Malaysian youth activist and Selangor state assemblyman Nik Nazmi Nik Ahmad has been arrested again. His detention follows a mass rally yesterday in which thousands of people marched through central Kuala Lumpur calling for the release of the opposition leader Anwar Ibrahim, the resignation of the prime minister Najib Razak, and reform of Malaysia’s judiciary.
The organisers estimated the crowd to number more than 10,000 people.
Nik Nazmi’s lawyer, Melissa Sasidaran, said the Selangor state assemblyman had been detained by police and would be brought to the Jinjang lock-up later today.
Sasidaran said on Twitter this morning that Nik Nazmi was being detained under section 9 (5) of the Peaceful Assembly Act and section 143 of the Penal Code.
“Police are detaining him because, according to them, he is a repeat offender. Could apply for a remand this morning itself but refused,” Sasidaran tweeted.
She said the assemblyman would spend the night in the lock-up and would be remanded at 10 a.m. tomorrow.
Nik Nazmi, who is the youth leader of the Parti Keadilan Rakyat (PKR, or People’s Justice Party), went to the Dang Wangi police headquarters in central KL this morning to record his statement over the demonstrations that have been held every Saturday afternoon since Malaysia’s opposition leader Anwar Ibrahim was jailed on February 10.
Nik Nazmi, youth activist Adam Adli Abdul Halim, and the head of the PKR-backed Jingga 13 non-governmental organisation Fariz Musa were all arrested last month under Section 143.
Adam and Fariz were detained on February 21 and were held overnight in the Jingang lock-up, then were released on police bail, but Nik Nazmi, who was detained on February 22, was released after about four hours. None of the three were charged. Adam, however, is in the throes of an appeal against a conviction and 12-month jail sentence for sedition.
Lawyers criticise use of Section 143
Several lawyers have criticised the use of Section 143 against those assembling peacefully. The provision should only come into play, they say, when there is criminal force.
The Peaceful Assembly Act (PAA), introduced in 2012, imposes restrictions and conditions on matters such as the date, time, duration, place, and manner of an assembly.
Nik Nazmi challenged the constitutionality of a previous charge and, in a landmark judgement in April last year, the Court of Appeal ruled that no penal sanctions could be imposed on organisers for failing to give police ten days’ notice of an upcoming rally.
Nik Nazmi had at that time been charged with failing to give the police sufficient notice before organising the Black 505 rally at the Kelana Jaya stadium on May 8, 2013.
Sasidaran said today that she had no idea what was meant by “repeat offender”. Nik Nazmi, she said, had been repeatedly discharged by the court in relation to Black 505, and had not been convicted.

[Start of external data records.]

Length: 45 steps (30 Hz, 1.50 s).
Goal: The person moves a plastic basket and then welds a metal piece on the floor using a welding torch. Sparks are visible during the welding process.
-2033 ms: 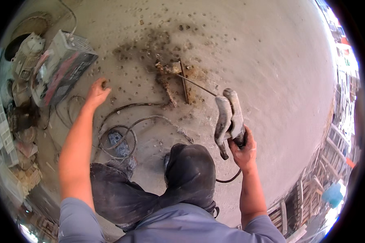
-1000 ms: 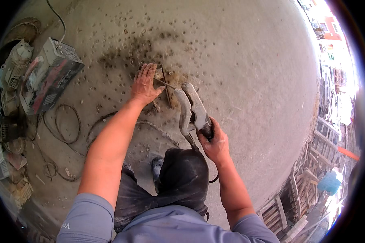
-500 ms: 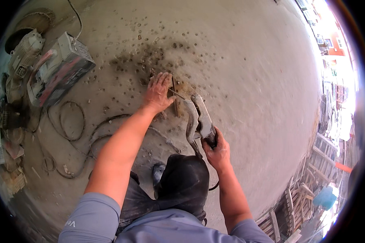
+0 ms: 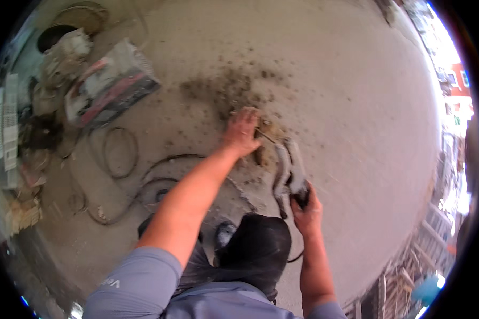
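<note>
My right hand (image 4: pixel 308 211) is closed around the dark handle end of a grey, dusty welding electrode holder (image 4: pixel 298 169). Its curved lever stands apart from the body on the left side. From its far end a thin rod (image 4: pixel 266 136) slants up-left toward my left hand (image 4: pixel 241 133). That hand reaches down to the floor, fingers stretched forward and thumb out to the right. It lies against a narrow brownish metal piece (image 4: pixel 260 155), partly hidden by the hand. Blur keeps me from telling whether the rod touches the piece.
Dark pockmarks and stains (image 4: pixel 223 87) spread over the concrete floor beyond my hands. A dusty box-shaped machine (image 4: pixel 114 85) stands at the far left near white plastic crates (image 4: pixel 9 130). Cables (image 4: pixel 121 173) loop across the left floor. Wooden pallets (image 4: pixel 402 274) lie at the lower right.
The view has shifted, so hands, tool and floor items all appear farther right and slightly lower. My grip on the electrode holder and my left hand's place by the metal piece look unchanged.
</note>
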### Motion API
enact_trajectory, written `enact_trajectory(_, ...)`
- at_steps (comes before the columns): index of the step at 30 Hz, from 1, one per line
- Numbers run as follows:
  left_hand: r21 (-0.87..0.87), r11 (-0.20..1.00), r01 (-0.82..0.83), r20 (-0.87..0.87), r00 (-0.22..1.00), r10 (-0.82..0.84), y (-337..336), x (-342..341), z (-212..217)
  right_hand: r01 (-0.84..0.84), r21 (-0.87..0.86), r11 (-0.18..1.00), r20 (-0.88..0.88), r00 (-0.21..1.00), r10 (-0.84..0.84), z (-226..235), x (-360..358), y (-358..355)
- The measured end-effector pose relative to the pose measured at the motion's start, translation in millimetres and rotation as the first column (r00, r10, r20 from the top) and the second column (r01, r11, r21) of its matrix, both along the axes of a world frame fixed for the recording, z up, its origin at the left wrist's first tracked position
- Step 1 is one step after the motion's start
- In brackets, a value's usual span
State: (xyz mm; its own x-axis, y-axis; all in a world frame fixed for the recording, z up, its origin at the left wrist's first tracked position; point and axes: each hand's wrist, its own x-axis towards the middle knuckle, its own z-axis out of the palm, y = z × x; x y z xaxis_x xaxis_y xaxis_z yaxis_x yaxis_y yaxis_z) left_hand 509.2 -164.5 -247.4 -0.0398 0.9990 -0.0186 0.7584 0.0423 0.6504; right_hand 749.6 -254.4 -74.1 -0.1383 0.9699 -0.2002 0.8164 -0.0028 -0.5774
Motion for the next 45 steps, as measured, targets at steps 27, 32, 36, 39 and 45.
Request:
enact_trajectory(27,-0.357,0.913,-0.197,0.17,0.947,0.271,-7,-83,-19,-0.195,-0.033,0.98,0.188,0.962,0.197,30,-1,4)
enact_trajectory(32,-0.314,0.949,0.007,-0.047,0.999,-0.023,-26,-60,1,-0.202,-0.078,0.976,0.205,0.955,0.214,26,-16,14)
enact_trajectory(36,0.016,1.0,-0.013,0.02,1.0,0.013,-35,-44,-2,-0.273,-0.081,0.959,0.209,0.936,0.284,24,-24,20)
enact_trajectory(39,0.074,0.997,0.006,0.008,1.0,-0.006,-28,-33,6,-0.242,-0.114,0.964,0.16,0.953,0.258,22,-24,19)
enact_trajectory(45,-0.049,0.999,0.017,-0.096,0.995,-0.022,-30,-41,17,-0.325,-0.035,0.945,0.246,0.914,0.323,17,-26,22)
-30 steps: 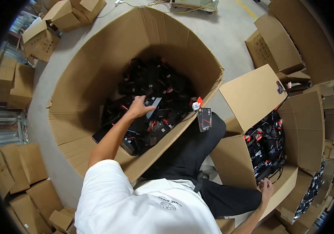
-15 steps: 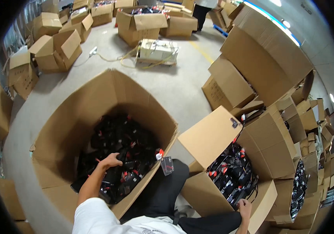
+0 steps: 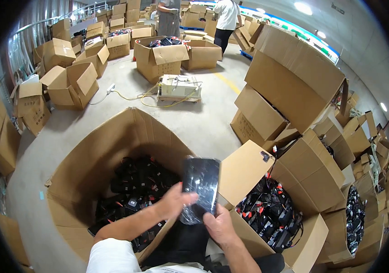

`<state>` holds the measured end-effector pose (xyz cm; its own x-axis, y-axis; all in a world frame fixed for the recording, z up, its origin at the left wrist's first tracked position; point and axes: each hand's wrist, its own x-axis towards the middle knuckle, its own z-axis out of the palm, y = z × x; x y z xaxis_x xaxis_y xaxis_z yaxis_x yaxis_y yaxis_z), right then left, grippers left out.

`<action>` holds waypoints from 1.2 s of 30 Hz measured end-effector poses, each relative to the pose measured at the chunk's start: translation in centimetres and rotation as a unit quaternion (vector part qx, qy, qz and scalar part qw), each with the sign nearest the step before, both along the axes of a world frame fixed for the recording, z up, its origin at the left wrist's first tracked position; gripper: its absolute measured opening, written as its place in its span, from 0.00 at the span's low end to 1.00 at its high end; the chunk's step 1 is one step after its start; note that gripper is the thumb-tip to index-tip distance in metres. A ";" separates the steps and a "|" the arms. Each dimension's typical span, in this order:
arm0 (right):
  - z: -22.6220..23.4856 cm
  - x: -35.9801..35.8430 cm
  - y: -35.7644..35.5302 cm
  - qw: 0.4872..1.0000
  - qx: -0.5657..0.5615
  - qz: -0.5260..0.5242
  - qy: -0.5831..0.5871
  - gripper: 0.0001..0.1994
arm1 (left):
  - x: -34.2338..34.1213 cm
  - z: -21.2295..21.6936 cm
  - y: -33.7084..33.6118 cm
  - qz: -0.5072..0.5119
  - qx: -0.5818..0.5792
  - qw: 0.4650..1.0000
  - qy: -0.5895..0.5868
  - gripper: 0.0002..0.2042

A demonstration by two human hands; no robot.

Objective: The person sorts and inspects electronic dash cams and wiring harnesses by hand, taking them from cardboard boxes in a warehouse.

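Both of my hands hold a flat black item in a clear plastic bag [image 3: 200, 183] upright in front of me. My left hand [image 3: 175, 204] grips its left side and my right hand [image 3: 220, 225] holds its lower edge. Below and to the left stands a large open cardboard box [image 3: 99, 154] filled with several black bagged items [image 3: 135, 186]. To my right, a smaller open cardboard box [image 3: 244, 170] holds black items with red parts [image 3: 269, 214].
Many open and stacked cardboard boxes [image 3: 294, 86] surround me on the concrete floor. A beige machine [image 3: 178, 87] with a yellow cable sits ahead. Two people [image 3: 224, 18] stand among boxes far back. Racks line the left side.
My left hand came up out of the large box with a bagged black item, and my right hand left the right box's edge and joined it. My view tilted up toward the room.
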<state>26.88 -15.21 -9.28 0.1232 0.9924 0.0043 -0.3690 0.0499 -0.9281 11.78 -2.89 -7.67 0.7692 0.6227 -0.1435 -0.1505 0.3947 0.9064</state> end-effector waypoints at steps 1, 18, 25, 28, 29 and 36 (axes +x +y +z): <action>0.2 -0.1 -0.3 1.000 0.001 -0.002 0.000 0.21 | 0.1 0.4 -0.6 -0.039 0.123 0.991 -0.040 0.27; -0.7 9.3 -21.4 0.889 -0.029 -0.457 0.007 0.30 | -3.7 -33.9 3.7 -0.118 0.382 0.737 0.545 0.28; -2.3 8.5 -20.5 0.897 0.032 -0.438 0.055 0.28 | -3.6 -36.6 5.5 -0.180 0.267 0.768 0.553 0.37; -3.2 8.0 -18.3 0.907 0.017 -0.410 0.100 0.29 | -3.8 -41.0 4.5 -0.021 0.344 0.756 0.556 0.28; -3.8 7.7 -17.2 0.913 0.041 -0.399 0.069 0.22 | -4.5 -42.1 4.2 -0.011 0.362 0.727 0.584 0.25; -2.9 8.8 -19.3 0.913 -0.027 -0.402 -0.066 0.24 | -5.2 -21.5 7.0 0.238 -0.068 0.962 0.115 0.12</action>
<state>35.71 -34.53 -12.19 0.8137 0.5807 0.0260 -0.1182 0.2090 -0.9707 6.55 4.12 -29.16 0.3397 0.8596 -0.3817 -0.1452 0.4489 0.8817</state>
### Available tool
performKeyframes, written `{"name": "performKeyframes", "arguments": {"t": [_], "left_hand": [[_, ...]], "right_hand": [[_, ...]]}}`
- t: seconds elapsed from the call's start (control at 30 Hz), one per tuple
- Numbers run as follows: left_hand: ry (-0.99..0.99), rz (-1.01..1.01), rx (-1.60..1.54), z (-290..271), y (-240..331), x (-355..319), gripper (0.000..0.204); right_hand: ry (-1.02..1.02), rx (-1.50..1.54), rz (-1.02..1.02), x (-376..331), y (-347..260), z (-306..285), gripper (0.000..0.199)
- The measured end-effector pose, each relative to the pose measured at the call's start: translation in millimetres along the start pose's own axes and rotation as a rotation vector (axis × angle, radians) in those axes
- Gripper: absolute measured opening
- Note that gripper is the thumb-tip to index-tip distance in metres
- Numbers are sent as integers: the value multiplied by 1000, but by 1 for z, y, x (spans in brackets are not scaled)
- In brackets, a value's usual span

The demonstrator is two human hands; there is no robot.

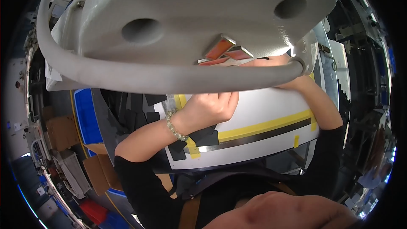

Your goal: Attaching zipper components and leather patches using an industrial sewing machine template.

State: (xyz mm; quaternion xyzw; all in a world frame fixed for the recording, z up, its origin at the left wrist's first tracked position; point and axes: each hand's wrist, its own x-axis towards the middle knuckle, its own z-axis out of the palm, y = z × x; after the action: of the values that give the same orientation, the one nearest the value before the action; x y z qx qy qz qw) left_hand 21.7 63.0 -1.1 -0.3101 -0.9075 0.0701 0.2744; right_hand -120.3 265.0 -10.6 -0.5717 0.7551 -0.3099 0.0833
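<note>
- Curled loosely over the white panel [271, 110], left hand [210, 108] with fingers folded at the panel's upper left, just under the grey tube [169, 78]; fingertips tucked out of sight, so cannot tell whether anything is pinched.
- Beaded bracelet [174, 125] on that wrist, black foam pieces [199, 138] lying on the panel just below it.
- Best kept flat and steady with the left hand pressing the panel near its corner, clear of the yellow tape strip [267, 125] and the dark stripe beside it.
- Orange-red blocks [224, 51] tucked against the underside of the grey machine housing [203, 12], close above both hands.
- Right hand [275, 61] reaching up behind the tube near those blocks; only a strip of it showing, grip state impossible to tell.
- Worth moving slowly there, judging by the tight gap between housing, tube and panel.
- Hidden: most of the panel's far edge, both sets of fingertips, whatever sits behind the housing.
- Cut off: panel's near edge by the dark-sleeved body; surroundings at the rim bent and too small to read.
</note>
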Motion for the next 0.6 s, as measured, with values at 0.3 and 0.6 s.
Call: {"name": "performKeyframes", "arguments": {"t": [0.3,0.6], "left_hand": [[19,-22,31,2,0,1,22],[-63,-44,-9,5,0,-4,28]], "right_hand": [[-46,187,149,-5,5,0,27],[41,50,56,7,-14,-9,34]]}}
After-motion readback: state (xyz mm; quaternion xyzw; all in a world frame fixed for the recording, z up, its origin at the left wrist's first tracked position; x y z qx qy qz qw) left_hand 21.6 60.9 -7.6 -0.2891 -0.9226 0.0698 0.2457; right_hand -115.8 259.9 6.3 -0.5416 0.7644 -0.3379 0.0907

One of Anwar’s lawyers, Latheefa Koya, tweeted: “section 9(5) of paa is not good law anymore. How can they say niknazmi is repeat offender? he has yet to be convicted- he was acquitted!”
Nazmi called for consistent protest
Yesterday, Nik Nazmi said the most recent rally was a success and the turn-out was much bigger than the organisers had expected. He considered 10,000 to be a conservative estimate. “I think the message is very clear that the people are with us,” he said.
The conduct at yesterday’s rally, Nik Nazmi said, had proved to police that the assemblies could be peaceful and should be allowed to continue.
The assemblyman for Seri Setia told the crowd that Najib was the worst and the weakest prime minister in the history of Malaysia. “If we continue to be consistent in gathering and speaking up against Najib, we can topple him; we can get him to resign.”
Malaysia’s federal court upheld a ruling by the Court of Appeal last year, which found Anwar guilty of sodomising his former aide Saiful Bukhari Azlan in 2008, and sentenced the former deputy prime minister to five years in prison.
Anwar says the case against him was fabricated by his political enemies and the verdict has been strongly criticised both locally and internationally.